• **REQUIRED ACTION**: Copy precisely the first line of the material below and every later line, stopping with the line that contains "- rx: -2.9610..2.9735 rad".
***
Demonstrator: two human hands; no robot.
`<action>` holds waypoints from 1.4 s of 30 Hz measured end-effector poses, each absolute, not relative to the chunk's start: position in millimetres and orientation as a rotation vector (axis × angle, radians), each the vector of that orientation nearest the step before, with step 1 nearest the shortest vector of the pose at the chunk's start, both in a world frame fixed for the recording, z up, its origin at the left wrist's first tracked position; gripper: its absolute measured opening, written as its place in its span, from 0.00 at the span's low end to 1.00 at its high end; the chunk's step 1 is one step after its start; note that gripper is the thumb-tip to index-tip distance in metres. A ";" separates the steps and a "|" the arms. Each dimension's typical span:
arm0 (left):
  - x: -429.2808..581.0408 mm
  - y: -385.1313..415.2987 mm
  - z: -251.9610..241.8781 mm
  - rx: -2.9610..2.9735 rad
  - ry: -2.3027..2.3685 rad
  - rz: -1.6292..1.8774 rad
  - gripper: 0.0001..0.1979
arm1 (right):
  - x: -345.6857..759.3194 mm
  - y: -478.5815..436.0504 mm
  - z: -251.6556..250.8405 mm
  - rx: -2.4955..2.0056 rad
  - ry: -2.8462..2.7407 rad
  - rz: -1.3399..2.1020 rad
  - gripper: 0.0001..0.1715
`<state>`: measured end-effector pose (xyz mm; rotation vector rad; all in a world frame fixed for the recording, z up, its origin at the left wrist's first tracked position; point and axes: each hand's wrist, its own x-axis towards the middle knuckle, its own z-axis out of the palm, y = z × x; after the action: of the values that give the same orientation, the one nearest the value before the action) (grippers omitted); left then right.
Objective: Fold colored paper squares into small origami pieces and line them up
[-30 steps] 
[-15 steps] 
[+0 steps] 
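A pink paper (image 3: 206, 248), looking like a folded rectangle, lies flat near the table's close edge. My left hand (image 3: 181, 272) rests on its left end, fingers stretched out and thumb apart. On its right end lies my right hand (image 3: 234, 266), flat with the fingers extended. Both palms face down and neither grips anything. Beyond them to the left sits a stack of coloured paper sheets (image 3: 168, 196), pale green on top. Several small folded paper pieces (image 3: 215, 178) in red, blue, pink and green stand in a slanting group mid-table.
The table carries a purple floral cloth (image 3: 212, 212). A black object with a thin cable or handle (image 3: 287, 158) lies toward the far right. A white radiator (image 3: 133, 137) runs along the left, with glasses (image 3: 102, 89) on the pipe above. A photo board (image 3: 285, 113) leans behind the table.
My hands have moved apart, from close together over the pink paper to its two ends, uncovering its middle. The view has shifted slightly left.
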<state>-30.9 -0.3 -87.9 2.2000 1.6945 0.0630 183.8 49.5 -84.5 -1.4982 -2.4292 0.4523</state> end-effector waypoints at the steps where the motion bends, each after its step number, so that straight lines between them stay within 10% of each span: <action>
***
• **TASK RESULT**:
Demonstrator: two human hands; no robot.
`<action>` holds waypoints from 1.4 s of 30 Hz measured end-effector poses, each absolute, not relative to the chunk's start: position in millimetres and orientation as a rotation vector (axis × angle, radians), each the vector of that orientation nearest the step before, with step 1 nearest the shortest vector of the pose at the chunk's start, both in a world frame fixed for the recording, z up, its origin at the left wrist's first tracked position; gripper: its absolute measured opening, written as its place in its span, from 0.00 at the span's low end to 1.00 at its high end; the chunk's step 1 is one step after its start; note that gripper is the thumb-tip to index-tip distance in metres. A ";" separates the steps and a "|" the arms. Each dimension's typical span:
arm0 (left):
  - x: -429.2808..581.0408 mm
  - y: -385.1313..415.2987 mm
  - z: -251.9610..241.8781 mm
  - rx: -2.9610..2.9735 rad

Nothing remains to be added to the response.